Directions
How many separate lines of the data contain "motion"? Give the count and nothing else.

= Beginning of Section =

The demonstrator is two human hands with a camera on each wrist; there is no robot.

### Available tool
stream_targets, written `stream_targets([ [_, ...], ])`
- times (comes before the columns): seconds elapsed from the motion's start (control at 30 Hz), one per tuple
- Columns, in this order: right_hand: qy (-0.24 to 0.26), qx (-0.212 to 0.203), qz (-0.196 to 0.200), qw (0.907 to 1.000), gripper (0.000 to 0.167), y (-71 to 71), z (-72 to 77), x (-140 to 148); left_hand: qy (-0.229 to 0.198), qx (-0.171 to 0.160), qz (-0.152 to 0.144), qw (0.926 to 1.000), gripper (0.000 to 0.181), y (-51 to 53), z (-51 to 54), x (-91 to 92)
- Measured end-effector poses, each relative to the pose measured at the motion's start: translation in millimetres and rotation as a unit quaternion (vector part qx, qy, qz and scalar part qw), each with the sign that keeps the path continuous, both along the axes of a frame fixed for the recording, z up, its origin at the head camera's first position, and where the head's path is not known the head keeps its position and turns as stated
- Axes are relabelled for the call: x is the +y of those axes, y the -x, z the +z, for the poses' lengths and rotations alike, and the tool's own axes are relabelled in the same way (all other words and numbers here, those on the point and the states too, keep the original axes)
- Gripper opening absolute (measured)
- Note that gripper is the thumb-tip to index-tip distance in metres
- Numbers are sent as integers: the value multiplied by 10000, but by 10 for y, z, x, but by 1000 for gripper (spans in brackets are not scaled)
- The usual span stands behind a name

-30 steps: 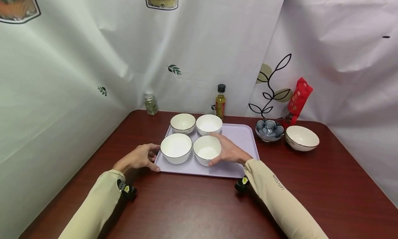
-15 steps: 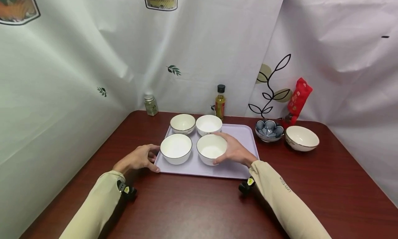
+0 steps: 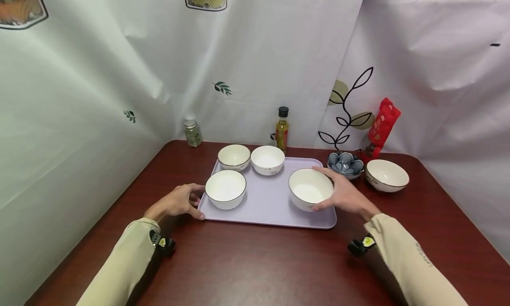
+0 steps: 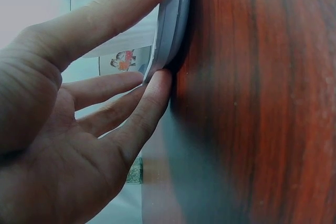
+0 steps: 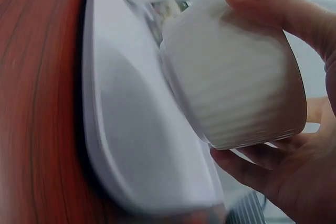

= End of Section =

Answer to this exercise
2